蜗牛 抑制器 钙粘蛋白 生物 A549电池 抗原 人肺 癌症 癌症研究 肺癌 细胞生物学 免疫学 体外 生态学 医学 肿瘤科 遗传学 细胞培养 细胞
作者
Shufang Shan,Qixue Bao,Guochen Ma,Yuqin Yao,Jingyuan Xiong,Jia You
出处
期刊:Cellular and Molecular Biology [Cellular and Molecular Biology Association]
卷期号:68 (6): 9-16 被引量:8
标识
DOI:10.14715/cmb/2022.68.6.2
摘要

Recent studies demonstrated that the progression and metastasis of lung cancer were associated with human antigen R (HuR), a post-transcriptional RNA-binding protein that stabilize and regulate the expression of many tumor-related genes. Although HuR was shown to affect the expressions of epithelial cadherin (E-cadherin), a tumor migration suppressor, in airway epithelial cells, esophageal squamous and colon cancer cells, direct evaluation for the effect and mechanism of HuR on the migration and invasion of lung cancer cells is not documented. In this study, HuR was knocked down via RNA interference and overexpressed using recombinant plasmid in adenocarcinomic human alveolar basal epithelial A549 cells. No apparent inhibition of cell viability was observed. HuR knocked down significantly suppressed A549 migration and invasion in scratch wound healing and transwell assays, with an increase in E-cadherin expression, while the overexpression of HuR notably facilitated A549 migration and invasion, with a decrease in E-cadherin level. In addition, immunoprecipitation study showed that HuR directly interacted with Snail, a repressor of E-cadherin, and upregulated the expression of Snail in A549 cells.
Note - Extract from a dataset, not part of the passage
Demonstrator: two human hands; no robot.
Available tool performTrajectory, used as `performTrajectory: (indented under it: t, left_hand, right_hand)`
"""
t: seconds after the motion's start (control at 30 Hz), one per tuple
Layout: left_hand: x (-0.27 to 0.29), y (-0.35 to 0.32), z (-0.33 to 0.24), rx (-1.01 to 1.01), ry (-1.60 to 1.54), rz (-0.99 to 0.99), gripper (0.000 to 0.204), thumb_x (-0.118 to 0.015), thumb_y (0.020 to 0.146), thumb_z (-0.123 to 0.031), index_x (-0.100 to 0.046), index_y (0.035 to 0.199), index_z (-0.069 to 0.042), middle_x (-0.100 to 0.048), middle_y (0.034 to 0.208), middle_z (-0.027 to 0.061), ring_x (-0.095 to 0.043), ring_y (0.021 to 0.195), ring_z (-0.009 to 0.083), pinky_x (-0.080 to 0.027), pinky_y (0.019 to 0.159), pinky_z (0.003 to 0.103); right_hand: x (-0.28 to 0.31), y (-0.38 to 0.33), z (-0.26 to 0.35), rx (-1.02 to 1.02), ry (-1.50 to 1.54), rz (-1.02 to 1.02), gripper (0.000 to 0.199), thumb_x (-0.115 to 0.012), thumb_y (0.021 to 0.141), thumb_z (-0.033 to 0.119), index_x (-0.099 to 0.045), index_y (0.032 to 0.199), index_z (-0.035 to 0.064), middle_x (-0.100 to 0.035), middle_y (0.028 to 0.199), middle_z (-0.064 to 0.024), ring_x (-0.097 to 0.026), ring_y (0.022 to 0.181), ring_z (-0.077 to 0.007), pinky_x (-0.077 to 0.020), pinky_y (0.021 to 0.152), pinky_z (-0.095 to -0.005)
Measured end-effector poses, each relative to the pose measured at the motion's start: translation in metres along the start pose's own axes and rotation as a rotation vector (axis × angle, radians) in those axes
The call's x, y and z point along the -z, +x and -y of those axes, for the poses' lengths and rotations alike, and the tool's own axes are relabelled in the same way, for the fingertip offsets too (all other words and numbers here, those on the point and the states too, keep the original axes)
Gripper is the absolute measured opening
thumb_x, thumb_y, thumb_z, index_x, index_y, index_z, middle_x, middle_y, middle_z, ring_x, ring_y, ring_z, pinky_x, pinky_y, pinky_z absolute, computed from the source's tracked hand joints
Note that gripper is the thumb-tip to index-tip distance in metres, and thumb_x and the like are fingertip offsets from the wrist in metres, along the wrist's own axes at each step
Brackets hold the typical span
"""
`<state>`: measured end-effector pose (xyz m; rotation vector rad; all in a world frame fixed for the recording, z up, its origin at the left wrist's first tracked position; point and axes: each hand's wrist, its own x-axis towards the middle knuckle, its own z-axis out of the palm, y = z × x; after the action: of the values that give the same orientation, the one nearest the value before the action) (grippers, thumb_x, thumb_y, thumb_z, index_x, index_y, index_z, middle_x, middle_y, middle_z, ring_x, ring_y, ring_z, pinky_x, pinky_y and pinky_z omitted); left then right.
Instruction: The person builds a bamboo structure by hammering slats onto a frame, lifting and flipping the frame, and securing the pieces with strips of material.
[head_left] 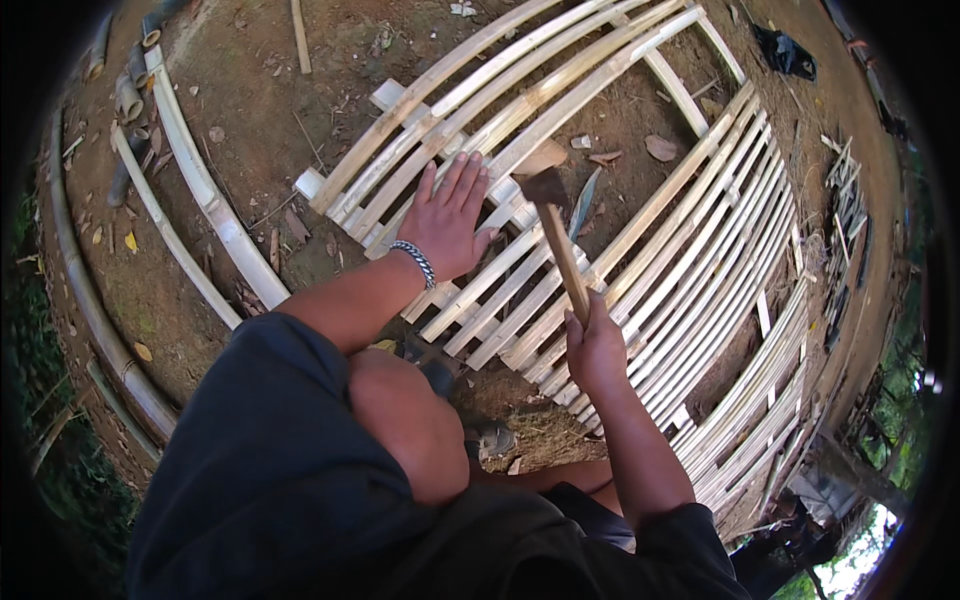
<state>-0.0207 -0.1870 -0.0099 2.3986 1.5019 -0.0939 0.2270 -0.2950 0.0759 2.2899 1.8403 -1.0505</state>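
Observation:
My left hand (pixel 452 222) lies flat on pale split bamboo slats (pixel 392 172), its fingers spread and pointing away from me. A chain bracelet (pixel 414 262) circles that wrist. In my right hand (pixel 596 350) is the wooden handle of a hammer (pixel 566 258), its dark metal head raised at the far end, over the slats. Under both hands the slats run side by side across flat crosspieces (pixel 676 92), forming a lattice on the ground. Between the two hands several shorter slat ends (pixel 487 290) stick out toward me.
Long split bamboo pieces (pixel 215 200) lie on the dirt to the left, with a round bamboo pole (pixel 95 310) beyond them. More closely set slats (pixel 745 455) spread to the right. A heap of thin strips (pixel 848 215) and a black plastic bag (pixel 785 53) lie farther off.

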Motion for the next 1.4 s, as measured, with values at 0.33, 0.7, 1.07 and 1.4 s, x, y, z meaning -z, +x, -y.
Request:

These combined results suggested that the effect of HuR on A549 migration and invasion was realized by stabilizing and increasing the expression of Snail, which in-turn interfered with the expression of E-cadherin. The finding of this study revealed direct evidence that HuR affected the migration and invasion of lung cancer cells via regulating E-cadherin and Snail, providing an additional reference and mechanistic clue for further researches and therapeutic strategies in treating lung cancer.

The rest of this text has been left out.